Prompt -
Reproduce the listing exactly. Omit pictures.

(Information supplied begins)

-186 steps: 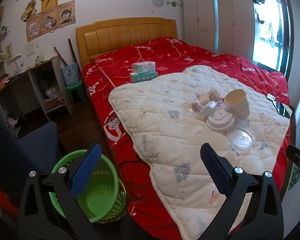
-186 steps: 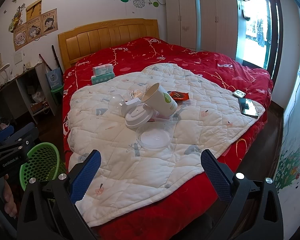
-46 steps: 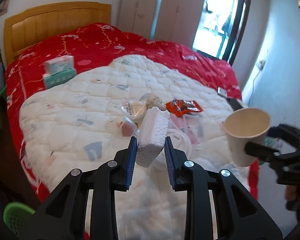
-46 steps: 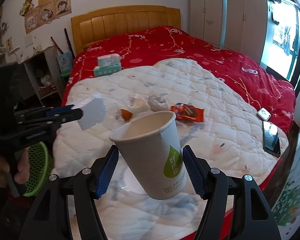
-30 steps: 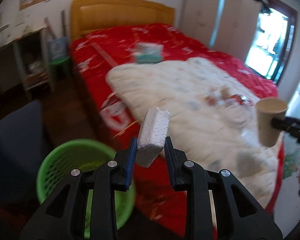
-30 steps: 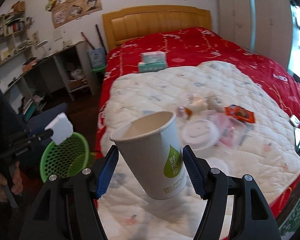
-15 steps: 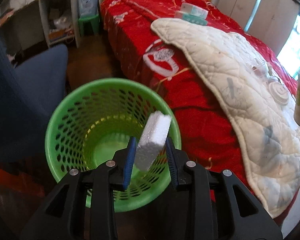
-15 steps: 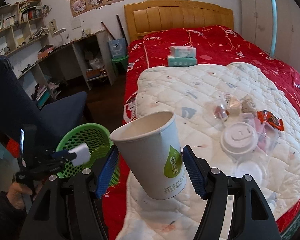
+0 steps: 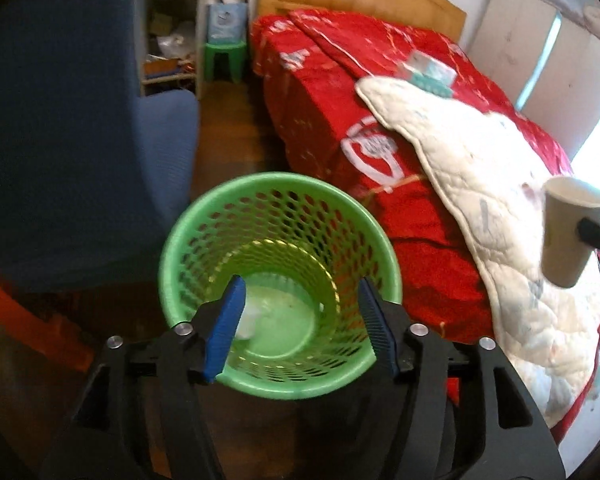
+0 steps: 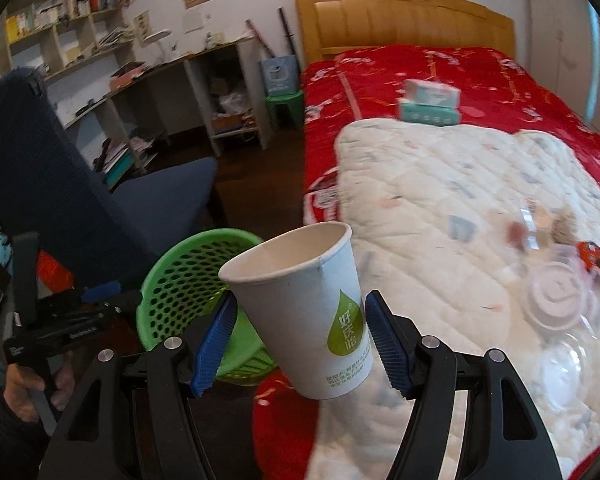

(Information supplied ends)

Completed task -
-186 steps: 
-186 steps: 
-46 steps: 
-46 steps: 
-30 steps: 
-30 steps: 
-15 steps: 
-15 steps: 
+0 steps: 
+0 steps: 

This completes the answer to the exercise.